Chinese police have cracked the country's first case where a hacker was arrested for selling a self-developed tracking app to shady debt-collecting companies. 

Police in Nanjing, East China's Jiangsu Province arrested a 30-year-old man surnamed Wu, who made an app called "App Detective" that can break into an individual's instant message database and steal the location information of the user. Wu sold the app mainly to debt-collectors who then used it to track a debtor's whereabouts, according to a report by China National Radio (CNR). 

Wu has been transferred for prosecution for allegedly providing programs that can hack computer systems.

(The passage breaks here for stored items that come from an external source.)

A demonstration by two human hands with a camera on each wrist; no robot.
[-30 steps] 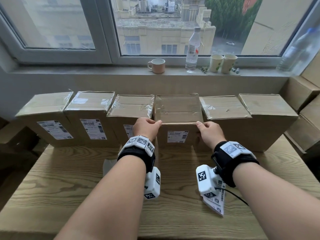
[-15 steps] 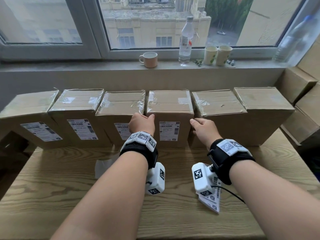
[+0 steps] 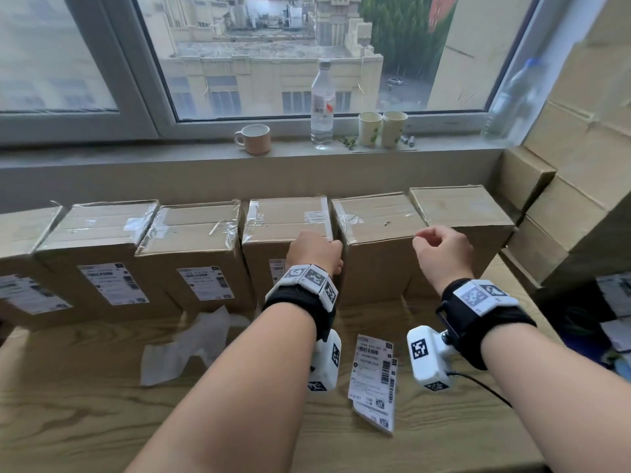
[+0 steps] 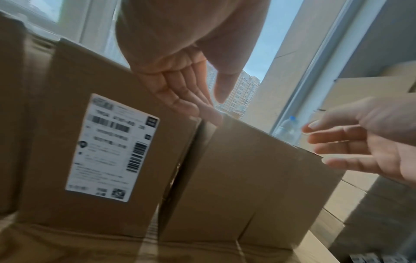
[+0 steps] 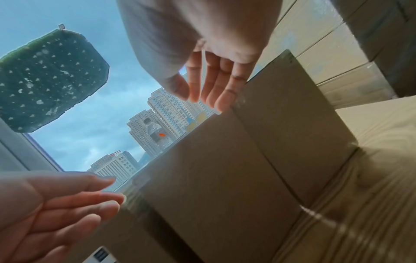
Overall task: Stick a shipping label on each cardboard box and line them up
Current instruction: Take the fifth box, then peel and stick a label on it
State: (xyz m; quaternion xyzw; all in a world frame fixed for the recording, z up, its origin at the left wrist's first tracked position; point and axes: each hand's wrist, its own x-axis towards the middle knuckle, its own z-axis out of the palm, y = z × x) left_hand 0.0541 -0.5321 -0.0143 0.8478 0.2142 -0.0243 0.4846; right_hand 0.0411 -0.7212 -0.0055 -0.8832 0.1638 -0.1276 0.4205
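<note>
Several taped cardboard boxes stand in a row under the window sill. The first three from the left and the fourth box [image 3: 283,227] carry white shipping labels [image 4: 112,147] on their fronts. The fifth box [image 3: 375,240] and sixth box [image 3: 461,209] have plain fronts. My left hand [image 3: 316,250] has straight fingers [image 4: 180,89] touching the top corner at the gap between the fourth and fifth boxes. My right hand [image 3: 440,250] hovers empty at the fifth box's [image 5: 225,169] upper right front edge, fingers relaxed. Loose labels [image 3: 372,377] lie on the wooden table [image 3: 102,421] between my wrists.
Crumpled white backing paper [image 3: 194,339] lies on the table in front of the third box. A mug [image 3: 254,138], a water bottle [image 3: 322,104] and two paper cups [image 3: 382,128] stand on the sill. More cardboard boxes [image 3: 580,186] are stacked at the right.
Both hands let go of the fourth, labelled box after setting it back into the row and moved right to the fifth box. The loose labels now show between my wrists.
</note>
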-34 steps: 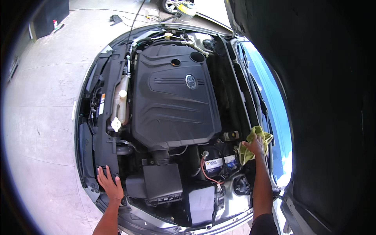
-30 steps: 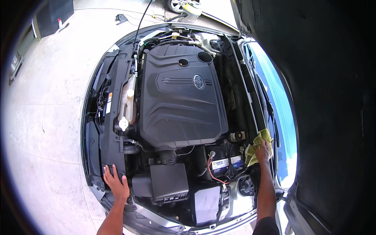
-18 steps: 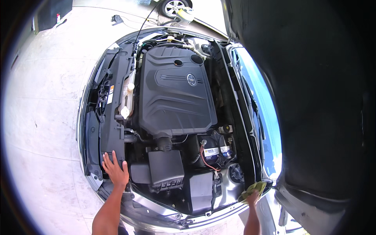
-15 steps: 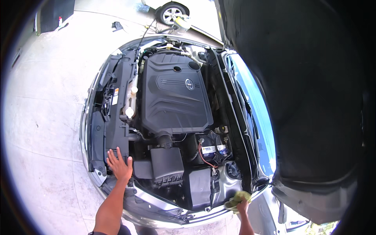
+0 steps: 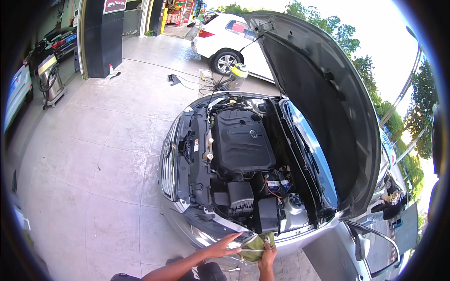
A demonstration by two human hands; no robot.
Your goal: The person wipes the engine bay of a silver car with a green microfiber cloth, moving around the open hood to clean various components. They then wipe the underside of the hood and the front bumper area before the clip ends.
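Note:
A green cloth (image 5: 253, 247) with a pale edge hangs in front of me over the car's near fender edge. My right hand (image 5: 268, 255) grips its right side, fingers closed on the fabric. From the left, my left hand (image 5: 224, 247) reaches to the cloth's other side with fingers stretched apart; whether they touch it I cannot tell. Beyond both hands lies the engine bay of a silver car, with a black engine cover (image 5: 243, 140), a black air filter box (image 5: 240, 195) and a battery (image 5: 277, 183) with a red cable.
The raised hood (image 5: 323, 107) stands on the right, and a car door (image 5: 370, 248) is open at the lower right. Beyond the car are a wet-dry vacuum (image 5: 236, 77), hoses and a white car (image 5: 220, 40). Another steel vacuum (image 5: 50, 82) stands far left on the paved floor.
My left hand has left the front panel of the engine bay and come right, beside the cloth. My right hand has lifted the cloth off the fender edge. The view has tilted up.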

Two other people, who frequently used Wu's app to obtain others' locations, were waiting for prosecution on charges of infringing on citizens' personal information. 

Unsatisfied with the accuracy of other illegal tracking apps, Wu, a computer engineering graduate, even managed to improve his app to a margin of error of 20-50 meters, said the CNR report.

After a debtor reported to Nanjing police that his location was being disclosed to a debt-collecting company, local officers launched an investigation and finally arrested Wu in March of 2018 in Haidong, Northwest China's Qinghai Province. 

Police said "App Detective" had some 4,000 registered users who paid as little as 1 yuan ($0.15) to get a person's static location and 10 yuan to track the person's movements. 

The app generated total revenue of more than 400,000 yuan, according to the police.

Similar apps are "rampant on the internet and are a threat to everyone's privacy and safety," Qin An, head of the Beijing-based Institute of China Cyberspace Strategy, told the Global Times on Monday. 

Methods of infringing on people's privacy are advancing, which requires a system to detect their use rather than waiting for a victim to call the police, Qin said. 

Qin also pointed out that chat apps should be responsible for protecting the information that users authorize them to collect.